Gates of Heaven. Dir. Errrol Morris. IFC Films, 1978. DVD.

The signs on the pets’ grave markers are eloquent in their way. ``I knew love; I knew this dog.'' ``Dog is God spelled backwards.'' ``For saving my life.'' Morris explores a subject that makes you want to laugh and cry simultaneously. These animal lovers are expressing the deepest of human needs, for love and companionship. ``When I turn my back,'' says Floyd McClure, ``I don't know you, not truly. But I can turn my back on my little dog, and I know that he's not going to jump on me or bite me; but human beings can't be that way.'' Questions that come to mind after watching this film: Is he making fun of those people? Are people ridiculous for caring so much about animals? The film is a put-on, right? It can't really be true?

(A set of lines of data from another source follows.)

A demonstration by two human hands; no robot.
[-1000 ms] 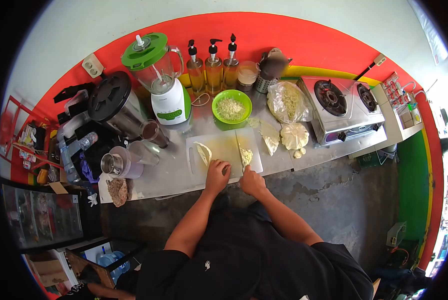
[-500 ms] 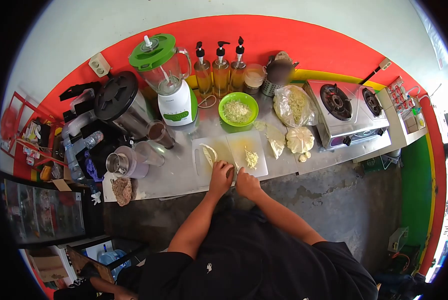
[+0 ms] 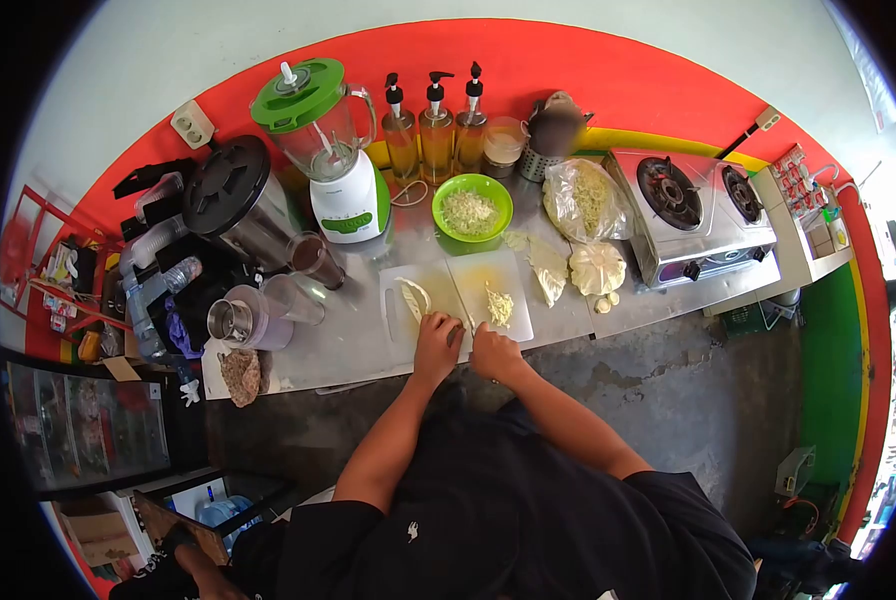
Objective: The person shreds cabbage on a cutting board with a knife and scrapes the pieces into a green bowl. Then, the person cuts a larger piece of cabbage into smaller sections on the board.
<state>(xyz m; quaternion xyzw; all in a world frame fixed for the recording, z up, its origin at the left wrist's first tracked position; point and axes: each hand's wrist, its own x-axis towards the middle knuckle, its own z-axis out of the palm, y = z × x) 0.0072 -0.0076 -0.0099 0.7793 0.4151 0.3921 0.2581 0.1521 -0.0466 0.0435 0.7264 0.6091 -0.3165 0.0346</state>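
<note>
A white cutting board (image 3: pixel 398 325) lies at the counter's near edge. My right hand (image 3: pixel 496 356) is wrapped round a knife (image 3: pixel 465 297), its blade pointing away from me across the board. Just left of the blade, my left hand (image 3: pixel 440 345) presses down with curled fingers; whatever lies under them is hidden. A pale curved cabbage piece (image 3: pixel 415 298) rests beyond my left hand. To the right of the knife sits a small pile of shredded cabbage (image 3: pixel 499 305). Behind the board, a green bowl (image 3: pixel 505 207) holds more pale shreds.
Right of the board are a loose cabbage leaf (image 3: pixel 546 272), a cabbage head (image 3: pixel 598 268) and a plastic bag of shreds (image 3: pixel 588 200). A two-burner stove (image 3: pixel 703 235) stands farther right. Behind are a blender (image 3: pixel 348 205) and pump bottles (image 3: pixel 436 145). Cups and a stone (image 3: pixel 240 376) are left.
The whole scene has shifted slightly up and left in view. Both hands stay at the board with nearly the same grip.
</note>
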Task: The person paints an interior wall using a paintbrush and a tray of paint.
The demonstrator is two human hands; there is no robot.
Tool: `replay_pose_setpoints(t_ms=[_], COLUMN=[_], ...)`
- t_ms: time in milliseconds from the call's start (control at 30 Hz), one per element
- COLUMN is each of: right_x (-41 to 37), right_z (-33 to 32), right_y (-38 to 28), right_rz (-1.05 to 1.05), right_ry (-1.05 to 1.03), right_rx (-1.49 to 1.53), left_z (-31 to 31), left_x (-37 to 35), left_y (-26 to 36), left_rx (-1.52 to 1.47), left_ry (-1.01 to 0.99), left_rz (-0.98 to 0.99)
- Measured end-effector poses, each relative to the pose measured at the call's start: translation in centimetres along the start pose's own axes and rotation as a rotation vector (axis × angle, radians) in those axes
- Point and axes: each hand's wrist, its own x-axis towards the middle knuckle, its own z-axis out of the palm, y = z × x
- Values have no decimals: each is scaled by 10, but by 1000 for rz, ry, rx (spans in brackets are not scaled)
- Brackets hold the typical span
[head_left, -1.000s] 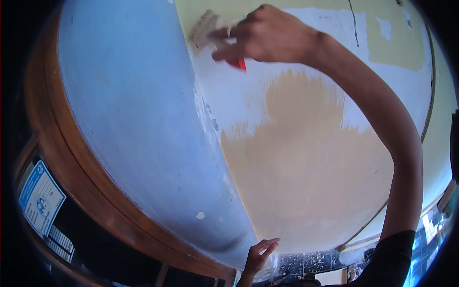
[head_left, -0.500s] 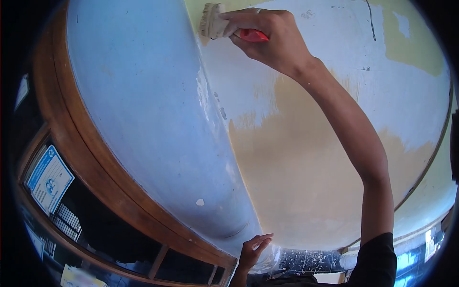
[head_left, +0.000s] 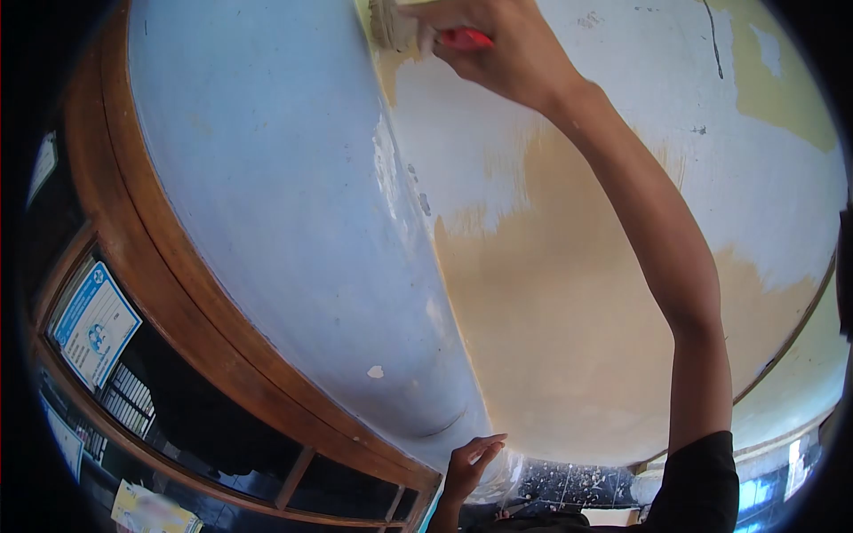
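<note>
Right hand (head_left: 500, 49) gripped brush (head_left: 388, 27) at pale wall's (head_left: 586, 355) far left edge; left hand (head_left: 466, 467) near, loosely open, looked empty. Leftward slip could've smeared blue wall (head_left: 267, 195).

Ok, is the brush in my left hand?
No, the brush with the red handle is in your right hand, up near the blue wall.

One head cam, fisheye, looks fwd & dn at the wall (head_left: 569, 355) close by.
</note>
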Motion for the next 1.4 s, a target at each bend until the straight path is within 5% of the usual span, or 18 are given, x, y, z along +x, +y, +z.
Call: replay_pose_setpoints(t_ms=[100,233,433,633,767,833,967,1067,1267,1400], right_x=[-15,-62,11,-105,-76,-57,-142,-216,-105,-151], right_z=[15,7,0,15,1,-2,28,32,6,30], right_y=[7,-21,9,-38,-30,-22,-38,-77,-39,-42], right_rz=[-96,103,-20,34,-85,-10,-91,87,-29,-20], right_ry=[-32,-239,-76,-361,-89,-115,-252,-491,-310,-347], right_rx=[30,170,-80,155,54,45,93,282,54,23], left_z=[1,-3,-1,-6,-6,-2,-2,-5,-7,-8], left_x=[-1,-6,2,-10,-7,-4,-8,-15,-9,-17], left_y=[0,-3,-1,0,-11,-7,-4,-10,-8,-8], left_rx=[11,-13,-19,-16,14,-25,2,-9,0,-1], left_ry=[-18,-18,-35,-27,-31,-51,-88,-59,-43,-50], left_rz=[1,3,1,-20,-37,-13,-21,-16,-39,-22])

Grier, Katherine. Pets In America. University of North Carolina Press. Chapel Hill, 2006.

Grier describes the changing cultural sensibilities that have defined the experience of American pet owners from colonial times to the present. She focuses on human-animal relationships and articulates why pets matter. It is connected to changing ideas about human nature, emotional life, individual responsibility and our society’s obligations to all kinds of dependent others. For many of us, pet keeping is the only one-on-one relationship we have left to animals. Many American pet owners share the conviction that pet animals are distinct individuals and their uniqueness should be celebrated.


Hugo, Pieter. The Hyena & Other Men. Prestel Publishing. Munich, 2007.

“I realized that what I found fascinating was the hybridization of the urban and the wild, and the paradoxical relationship that the handlers have with their animals- sometimes doting and affectionate, sometimes brutal and cruel…. I look back at the notebooks I had kept while with them. The words ‘dominance’, ‘codependence’, and ‘submission’ kept appearing. The motifs that linger are the fraught relationships we have with ourselves, with animals and with nature.”


Leal, Brigitte and Simon, Joan. Alexander Calder: The Paris Years 1926-1933. Yale University Press. New Haven, 2008.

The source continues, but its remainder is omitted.